[Stored dataset items]
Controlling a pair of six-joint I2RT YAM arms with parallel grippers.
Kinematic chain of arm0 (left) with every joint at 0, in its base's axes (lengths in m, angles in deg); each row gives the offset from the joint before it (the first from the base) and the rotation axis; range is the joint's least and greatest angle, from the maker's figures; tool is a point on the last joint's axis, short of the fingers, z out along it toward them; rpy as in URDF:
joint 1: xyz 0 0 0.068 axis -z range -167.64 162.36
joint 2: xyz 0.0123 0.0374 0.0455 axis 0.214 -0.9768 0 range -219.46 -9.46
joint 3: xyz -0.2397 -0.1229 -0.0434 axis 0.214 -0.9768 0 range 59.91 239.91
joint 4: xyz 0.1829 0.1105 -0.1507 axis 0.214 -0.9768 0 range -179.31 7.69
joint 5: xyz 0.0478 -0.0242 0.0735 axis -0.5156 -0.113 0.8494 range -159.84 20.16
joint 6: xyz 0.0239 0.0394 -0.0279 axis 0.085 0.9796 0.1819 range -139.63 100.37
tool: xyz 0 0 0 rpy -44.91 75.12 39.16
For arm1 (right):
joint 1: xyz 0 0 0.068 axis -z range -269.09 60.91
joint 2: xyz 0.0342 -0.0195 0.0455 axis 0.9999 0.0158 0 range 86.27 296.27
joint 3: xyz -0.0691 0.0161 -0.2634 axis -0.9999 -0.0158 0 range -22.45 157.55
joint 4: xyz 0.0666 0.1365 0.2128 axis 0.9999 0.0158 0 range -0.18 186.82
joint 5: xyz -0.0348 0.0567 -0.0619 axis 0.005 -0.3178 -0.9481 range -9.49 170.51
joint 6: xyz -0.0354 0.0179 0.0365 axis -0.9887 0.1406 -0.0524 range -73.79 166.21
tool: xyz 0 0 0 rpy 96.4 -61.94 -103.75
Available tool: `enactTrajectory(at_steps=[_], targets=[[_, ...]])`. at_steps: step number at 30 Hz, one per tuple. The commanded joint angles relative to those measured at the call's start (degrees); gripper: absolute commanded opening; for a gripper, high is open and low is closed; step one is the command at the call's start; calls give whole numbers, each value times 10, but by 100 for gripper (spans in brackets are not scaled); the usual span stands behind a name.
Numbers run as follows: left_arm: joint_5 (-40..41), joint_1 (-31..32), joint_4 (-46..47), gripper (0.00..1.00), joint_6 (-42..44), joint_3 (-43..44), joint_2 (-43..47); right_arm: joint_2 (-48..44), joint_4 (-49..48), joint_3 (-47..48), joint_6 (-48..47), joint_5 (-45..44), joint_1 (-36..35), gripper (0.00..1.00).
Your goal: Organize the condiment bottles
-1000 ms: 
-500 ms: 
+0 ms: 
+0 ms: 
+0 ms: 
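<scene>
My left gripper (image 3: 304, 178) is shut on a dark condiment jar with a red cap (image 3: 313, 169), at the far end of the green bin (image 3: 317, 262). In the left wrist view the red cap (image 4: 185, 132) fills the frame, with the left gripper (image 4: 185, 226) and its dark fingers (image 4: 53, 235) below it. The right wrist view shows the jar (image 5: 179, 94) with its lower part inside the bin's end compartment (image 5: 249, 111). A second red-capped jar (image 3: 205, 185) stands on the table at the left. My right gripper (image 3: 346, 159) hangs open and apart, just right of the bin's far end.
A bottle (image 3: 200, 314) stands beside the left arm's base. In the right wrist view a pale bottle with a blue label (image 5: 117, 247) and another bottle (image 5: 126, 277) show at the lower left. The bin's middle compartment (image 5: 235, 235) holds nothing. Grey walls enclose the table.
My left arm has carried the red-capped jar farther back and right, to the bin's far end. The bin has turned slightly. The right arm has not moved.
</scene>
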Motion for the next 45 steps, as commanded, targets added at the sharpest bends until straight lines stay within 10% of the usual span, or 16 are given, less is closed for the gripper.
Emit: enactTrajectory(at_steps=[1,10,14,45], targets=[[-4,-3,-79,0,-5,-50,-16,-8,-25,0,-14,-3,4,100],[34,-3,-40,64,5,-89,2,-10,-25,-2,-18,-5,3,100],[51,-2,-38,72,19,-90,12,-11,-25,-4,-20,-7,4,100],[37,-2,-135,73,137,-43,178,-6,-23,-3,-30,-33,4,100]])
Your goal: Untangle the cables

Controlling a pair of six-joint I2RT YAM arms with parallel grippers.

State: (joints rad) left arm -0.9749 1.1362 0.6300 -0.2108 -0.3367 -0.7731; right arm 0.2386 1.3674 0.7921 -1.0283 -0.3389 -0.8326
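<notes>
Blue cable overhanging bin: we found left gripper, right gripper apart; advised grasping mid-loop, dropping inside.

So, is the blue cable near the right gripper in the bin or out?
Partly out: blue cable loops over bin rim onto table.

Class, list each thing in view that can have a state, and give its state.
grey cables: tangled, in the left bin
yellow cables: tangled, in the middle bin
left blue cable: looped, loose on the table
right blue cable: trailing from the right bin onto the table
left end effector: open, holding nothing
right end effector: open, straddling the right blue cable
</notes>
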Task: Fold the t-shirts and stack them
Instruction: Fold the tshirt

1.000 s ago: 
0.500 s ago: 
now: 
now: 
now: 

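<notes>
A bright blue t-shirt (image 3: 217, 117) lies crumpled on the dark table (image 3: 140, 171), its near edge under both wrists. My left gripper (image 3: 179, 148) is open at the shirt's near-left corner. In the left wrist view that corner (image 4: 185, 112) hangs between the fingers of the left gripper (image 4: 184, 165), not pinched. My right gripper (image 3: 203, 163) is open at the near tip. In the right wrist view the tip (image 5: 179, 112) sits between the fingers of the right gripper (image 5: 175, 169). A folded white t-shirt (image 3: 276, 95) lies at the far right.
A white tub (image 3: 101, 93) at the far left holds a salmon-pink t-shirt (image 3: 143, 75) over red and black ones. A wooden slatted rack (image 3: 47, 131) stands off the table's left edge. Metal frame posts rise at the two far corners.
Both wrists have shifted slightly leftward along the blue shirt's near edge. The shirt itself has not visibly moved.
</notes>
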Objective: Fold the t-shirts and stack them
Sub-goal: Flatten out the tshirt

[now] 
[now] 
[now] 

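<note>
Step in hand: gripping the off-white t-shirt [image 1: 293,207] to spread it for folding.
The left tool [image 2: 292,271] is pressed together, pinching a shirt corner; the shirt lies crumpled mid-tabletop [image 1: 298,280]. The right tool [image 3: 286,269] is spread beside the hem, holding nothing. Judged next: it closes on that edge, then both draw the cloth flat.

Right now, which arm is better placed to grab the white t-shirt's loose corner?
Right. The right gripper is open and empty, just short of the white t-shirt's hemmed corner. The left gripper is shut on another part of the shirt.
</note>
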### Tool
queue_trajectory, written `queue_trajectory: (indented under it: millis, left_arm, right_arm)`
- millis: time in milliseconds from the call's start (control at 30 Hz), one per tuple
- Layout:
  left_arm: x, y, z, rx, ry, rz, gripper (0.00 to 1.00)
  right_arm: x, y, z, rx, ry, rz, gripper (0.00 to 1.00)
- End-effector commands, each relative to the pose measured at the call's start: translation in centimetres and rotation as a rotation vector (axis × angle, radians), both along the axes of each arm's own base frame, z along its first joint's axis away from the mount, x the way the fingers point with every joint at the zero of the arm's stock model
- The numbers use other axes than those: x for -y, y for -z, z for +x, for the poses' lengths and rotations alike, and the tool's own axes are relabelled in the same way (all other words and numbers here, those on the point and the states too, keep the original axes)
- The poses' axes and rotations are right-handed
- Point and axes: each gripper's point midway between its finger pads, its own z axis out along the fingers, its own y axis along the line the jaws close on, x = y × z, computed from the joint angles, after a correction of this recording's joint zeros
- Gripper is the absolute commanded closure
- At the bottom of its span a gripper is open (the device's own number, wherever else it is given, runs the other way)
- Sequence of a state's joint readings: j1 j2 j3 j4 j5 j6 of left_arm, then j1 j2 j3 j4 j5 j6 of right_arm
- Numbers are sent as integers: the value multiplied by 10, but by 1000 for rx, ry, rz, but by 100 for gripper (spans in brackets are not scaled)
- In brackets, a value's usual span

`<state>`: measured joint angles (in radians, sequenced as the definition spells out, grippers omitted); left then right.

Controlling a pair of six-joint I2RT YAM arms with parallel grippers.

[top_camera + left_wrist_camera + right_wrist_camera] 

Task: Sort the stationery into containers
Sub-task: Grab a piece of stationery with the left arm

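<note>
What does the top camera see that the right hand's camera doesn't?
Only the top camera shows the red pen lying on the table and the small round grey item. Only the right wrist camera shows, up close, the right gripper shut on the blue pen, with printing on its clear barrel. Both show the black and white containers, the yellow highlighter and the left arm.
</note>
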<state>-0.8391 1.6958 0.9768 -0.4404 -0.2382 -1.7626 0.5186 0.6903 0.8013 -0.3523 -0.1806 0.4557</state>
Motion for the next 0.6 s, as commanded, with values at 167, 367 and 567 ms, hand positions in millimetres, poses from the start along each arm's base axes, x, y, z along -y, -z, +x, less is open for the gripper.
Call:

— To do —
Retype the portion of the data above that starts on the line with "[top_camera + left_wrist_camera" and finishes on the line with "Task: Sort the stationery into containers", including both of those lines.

— Answer box —
[top_camera + left_wrist_camera + right_wrist_camera] 

Task: Sort the stationery into containers

What was requested is fully covered by this answer.